*Assignment*
Which lines run from the one containing "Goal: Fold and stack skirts" to the end of the entries? Quote them exactly, and nothing else.

*Records from a data source*
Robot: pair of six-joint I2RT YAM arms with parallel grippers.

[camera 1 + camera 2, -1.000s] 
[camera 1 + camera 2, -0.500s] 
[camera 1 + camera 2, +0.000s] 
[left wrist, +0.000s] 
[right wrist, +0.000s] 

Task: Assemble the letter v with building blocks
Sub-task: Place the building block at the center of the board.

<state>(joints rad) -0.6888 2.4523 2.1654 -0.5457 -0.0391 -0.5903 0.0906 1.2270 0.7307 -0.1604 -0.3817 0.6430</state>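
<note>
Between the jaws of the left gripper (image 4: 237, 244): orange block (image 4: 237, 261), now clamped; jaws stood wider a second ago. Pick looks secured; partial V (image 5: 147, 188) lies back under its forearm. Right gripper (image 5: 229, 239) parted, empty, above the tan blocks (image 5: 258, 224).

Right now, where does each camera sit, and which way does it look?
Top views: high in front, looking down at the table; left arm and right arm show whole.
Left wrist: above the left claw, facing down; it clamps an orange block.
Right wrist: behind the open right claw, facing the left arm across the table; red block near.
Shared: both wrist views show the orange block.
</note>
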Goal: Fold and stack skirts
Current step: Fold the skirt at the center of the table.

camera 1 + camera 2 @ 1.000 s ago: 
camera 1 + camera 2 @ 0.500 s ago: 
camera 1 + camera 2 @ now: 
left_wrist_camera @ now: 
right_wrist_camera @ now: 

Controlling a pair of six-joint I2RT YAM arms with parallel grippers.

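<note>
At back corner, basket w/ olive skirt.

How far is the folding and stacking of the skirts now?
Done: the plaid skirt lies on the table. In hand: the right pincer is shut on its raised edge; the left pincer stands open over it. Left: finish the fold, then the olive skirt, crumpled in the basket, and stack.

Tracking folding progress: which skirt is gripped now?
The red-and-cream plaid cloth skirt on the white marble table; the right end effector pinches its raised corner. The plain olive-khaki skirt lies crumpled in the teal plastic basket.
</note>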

*Result*
Goal: Fold and stack skirts
Current step: Fold the skirt at the center of the table.

camera 1 + camera 2 @ 1.000 s ago: 
camera 1 + camera 2 @ 0.500 s ago: 
camera 1 + camera 2 @ now: 
left_wrist_camera @ now: 
right_wrist_camera @ now: 

Controlling a pair of six-joint I2RT YAM arms with parallel grippers.

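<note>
At back corner, basket w/ olive skirt.

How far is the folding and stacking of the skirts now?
Done: the plaid skirt lies on the table. In hand: the right pincer is shut on its raised edge; the left pincer stands open over it. Left: finish the fold, then the olive skirt, crumpled in the basket, and stack.

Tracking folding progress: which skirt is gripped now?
The red-and-cream plaid cloth skirt on the white marble table; the right end effector pinches its raised corner. The plain olive-khaki skirt lies crumpled in the teal plastic basket.
</note>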

The output is now finished.